The prescription medication side of it is a tool that helped me ensure I can sustain a job and be a member of society. I can’t emphasize how important that is. I don’t like to admit it but it is a tool, it doesn’t have to be a permanent tool but it helps.
For anyone reading and relating to any of this here are a few coping strategies that have helped me:
· Breathing – learn about breathing, if you’ve got anger /rage learn how to breathe. Learning about breathing changes everything.
· Dealing with uncontrollable emotions, as soon as you can become aware of the triggers, and warning signs, breathing is the first thing.
· Outlets – you need to express each major emotion and creativity any shape or form can give you a form of expression, writing, pottery, drawing – anything at all.

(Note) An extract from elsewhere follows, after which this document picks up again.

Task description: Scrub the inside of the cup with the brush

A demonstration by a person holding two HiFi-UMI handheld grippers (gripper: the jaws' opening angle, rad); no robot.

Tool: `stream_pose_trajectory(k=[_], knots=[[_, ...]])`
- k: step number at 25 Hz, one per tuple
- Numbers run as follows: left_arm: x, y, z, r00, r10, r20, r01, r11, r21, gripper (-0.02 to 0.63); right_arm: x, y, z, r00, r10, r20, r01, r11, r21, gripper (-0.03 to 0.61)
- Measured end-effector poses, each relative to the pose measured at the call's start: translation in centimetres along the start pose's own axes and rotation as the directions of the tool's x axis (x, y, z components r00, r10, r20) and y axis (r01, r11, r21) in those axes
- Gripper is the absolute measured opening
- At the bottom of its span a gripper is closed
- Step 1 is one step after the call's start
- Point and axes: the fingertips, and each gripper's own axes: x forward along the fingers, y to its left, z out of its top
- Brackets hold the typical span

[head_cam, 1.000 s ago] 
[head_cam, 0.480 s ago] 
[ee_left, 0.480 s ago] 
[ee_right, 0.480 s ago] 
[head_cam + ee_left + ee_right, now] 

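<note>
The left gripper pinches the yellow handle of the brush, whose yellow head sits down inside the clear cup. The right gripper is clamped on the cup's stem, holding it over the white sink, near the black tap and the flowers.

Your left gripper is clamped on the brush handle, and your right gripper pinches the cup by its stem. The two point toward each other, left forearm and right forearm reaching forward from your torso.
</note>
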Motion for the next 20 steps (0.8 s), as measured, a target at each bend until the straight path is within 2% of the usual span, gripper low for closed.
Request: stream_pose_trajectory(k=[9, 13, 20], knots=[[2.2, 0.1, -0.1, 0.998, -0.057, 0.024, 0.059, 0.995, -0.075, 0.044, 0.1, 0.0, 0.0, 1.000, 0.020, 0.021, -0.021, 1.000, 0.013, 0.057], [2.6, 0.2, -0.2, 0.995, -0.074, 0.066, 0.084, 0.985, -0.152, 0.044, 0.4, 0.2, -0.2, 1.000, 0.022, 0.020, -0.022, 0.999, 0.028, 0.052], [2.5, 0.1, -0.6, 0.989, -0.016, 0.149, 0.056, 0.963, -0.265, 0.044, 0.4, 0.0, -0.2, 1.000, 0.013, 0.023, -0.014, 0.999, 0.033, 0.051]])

· Find outlets for anger, expressing a beast within, I’ve thrown things, punched walls, ended up in fights etc. Finding healthy ways to express those intense feelings will help release them.
· Alone time/ space – knowing yourself, know what you need and when you need it. Knowing you need alone time is imperative to making a relationship work. Having an understanding relationship who supports you and is willing to accept you and what you need. Someone to confide in and whom u can trust.
· A safe/comfortable environment
· My main outlet is music, chill-step in particular, the silent forest mix (https://www.youtube.com/watch?v=18NHV4nJLQc) and art.
The be all and end all, you can’t compare and compete with other people, everyone’s experiences, disorders, and life are different but it is possible to feel useful, be successful, productive, to do something. This shit isn’t a life sentence, sometimes it’s harder than others but it’s made me who I am.
Getting to the point where every day is not a huge battle anymore is a freeing feeling. I don’t see myself as different or compare myself to others anymore as this is my life and my experience.
Society is changing how we deal with mental health and the cheffing industry is too, speak out, there is no shame and the sooner you access help, the sooner you can deal with it. The more people speak out, the more awareness is out there!
Thanks for allowing me to share my experience and I hope this helps someone else reading this."